■ **Problem to solve**
Nothing in the listing should differ in your copy; retype it all exactly.

>>>>

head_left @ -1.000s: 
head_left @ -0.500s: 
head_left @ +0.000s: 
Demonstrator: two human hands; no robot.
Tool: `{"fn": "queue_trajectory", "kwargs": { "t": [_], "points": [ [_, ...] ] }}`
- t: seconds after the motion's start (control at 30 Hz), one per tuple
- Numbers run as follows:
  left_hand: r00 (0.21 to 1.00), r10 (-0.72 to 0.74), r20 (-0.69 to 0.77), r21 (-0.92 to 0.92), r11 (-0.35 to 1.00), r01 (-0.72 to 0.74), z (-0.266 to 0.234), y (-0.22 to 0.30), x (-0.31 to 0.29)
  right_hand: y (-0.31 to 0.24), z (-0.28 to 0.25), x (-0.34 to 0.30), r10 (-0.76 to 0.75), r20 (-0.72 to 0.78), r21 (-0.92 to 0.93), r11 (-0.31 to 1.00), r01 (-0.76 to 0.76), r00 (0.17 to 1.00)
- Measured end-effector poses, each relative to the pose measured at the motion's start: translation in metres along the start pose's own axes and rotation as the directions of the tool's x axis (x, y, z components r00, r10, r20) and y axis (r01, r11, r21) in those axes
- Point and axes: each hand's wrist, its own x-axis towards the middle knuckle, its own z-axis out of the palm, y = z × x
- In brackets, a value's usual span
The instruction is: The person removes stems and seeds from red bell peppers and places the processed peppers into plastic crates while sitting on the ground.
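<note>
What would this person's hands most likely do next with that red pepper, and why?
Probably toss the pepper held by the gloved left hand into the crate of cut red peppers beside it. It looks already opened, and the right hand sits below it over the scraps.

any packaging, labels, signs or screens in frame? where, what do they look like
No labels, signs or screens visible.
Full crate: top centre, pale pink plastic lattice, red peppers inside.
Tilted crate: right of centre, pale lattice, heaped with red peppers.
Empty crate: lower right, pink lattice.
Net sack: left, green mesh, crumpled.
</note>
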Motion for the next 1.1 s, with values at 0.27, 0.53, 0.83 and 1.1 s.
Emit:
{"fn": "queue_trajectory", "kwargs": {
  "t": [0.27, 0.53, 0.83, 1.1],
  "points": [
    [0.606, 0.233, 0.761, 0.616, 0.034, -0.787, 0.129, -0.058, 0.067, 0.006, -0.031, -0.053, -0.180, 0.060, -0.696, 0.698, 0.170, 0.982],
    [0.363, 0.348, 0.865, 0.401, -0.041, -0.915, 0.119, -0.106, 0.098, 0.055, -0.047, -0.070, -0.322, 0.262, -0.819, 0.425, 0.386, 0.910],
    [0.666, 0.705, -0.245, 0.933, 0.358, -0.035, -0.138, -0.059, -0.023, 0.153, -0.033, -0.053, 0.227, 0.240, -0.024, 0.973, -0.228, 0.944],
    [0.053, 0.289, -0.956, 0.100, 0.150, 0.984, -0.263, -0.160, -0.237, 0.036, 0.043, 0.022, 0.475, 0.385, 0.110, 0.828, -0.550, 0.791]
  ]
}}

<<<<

■ **Solution to the problem**
head_left @ -1.000s: 
head_left @ -0.500s: 
head_left @ +0.000s: 
Demonstrator: two human hands; no robot.
Tool: `{"fn": "queue_trajectory", "kwargs": { "t": [_], "points": [ [_, ...] ] }}`
- t: seconds after the motion's start (control at 30 Hz), one per tuple
- Numbers run as follows:
  left_hand: r00 (0.21 to 1.00), r10 (-0.72 to 0.74), r20 (-0.69 to 0.77), r21 (-0.92 to 0.92), r11 (-0.35 to 1.00), r01 (-0.72 to 0.74), z (-0.266 to 0.234), y (-0.22 to 0.30), x (-0.31 to 0.29)
  right_hand: y (-0.31 to 0.24), z (-0.28 to 0.25), x (-0.34 to 0.30), r10 (-0.76 to 0.75), r20 (-0.72 to 0.78), r21 (-0.92 to 0.93), r11 (-0.31 to 1.00), r01 (-0.76 to 0.76), r00 (0.17 to 1.00)
- Measured end-effector poses, each relative to the pose measured at the motion's start: translation in metres along the start pose's own axes and rotation as the directions of the tool's x axis (x, y, z components r00, r10, r20) and y axis (r01, r11, r21) in those axes
- Point and axes: each hand's wrist, its own x-axis towards the middle knuckle, its own z-axis out of the palm, y = z × x
- In brackets, a value's usual span
The instruction is: The person removes stems and seeds from red bell peppers and places the processed peppers into plastic crates while sitting on the ground.
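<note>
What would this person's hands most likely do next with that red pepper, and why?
Probably toss the pepper held by the gloved left hand into the crate of cut red peppers beside it. It looks already opened, and the right hand sits below it over the scraps.

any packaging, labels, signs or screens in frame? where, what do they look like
No labels, signs or screens visible.
Full crate: top centre, pale pink plastic lattice, red peppers inside.
Tilted crate: right of centre, pale lattice, heaped with red peppers.
Empty crate: lower right, pink lattice.
Net sack: left, green mesh, crumpled.
</note>
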Motion for the next 1.1 s, with values at 0.27, 0.53, 0.83 and 1.1 s.
Emit:
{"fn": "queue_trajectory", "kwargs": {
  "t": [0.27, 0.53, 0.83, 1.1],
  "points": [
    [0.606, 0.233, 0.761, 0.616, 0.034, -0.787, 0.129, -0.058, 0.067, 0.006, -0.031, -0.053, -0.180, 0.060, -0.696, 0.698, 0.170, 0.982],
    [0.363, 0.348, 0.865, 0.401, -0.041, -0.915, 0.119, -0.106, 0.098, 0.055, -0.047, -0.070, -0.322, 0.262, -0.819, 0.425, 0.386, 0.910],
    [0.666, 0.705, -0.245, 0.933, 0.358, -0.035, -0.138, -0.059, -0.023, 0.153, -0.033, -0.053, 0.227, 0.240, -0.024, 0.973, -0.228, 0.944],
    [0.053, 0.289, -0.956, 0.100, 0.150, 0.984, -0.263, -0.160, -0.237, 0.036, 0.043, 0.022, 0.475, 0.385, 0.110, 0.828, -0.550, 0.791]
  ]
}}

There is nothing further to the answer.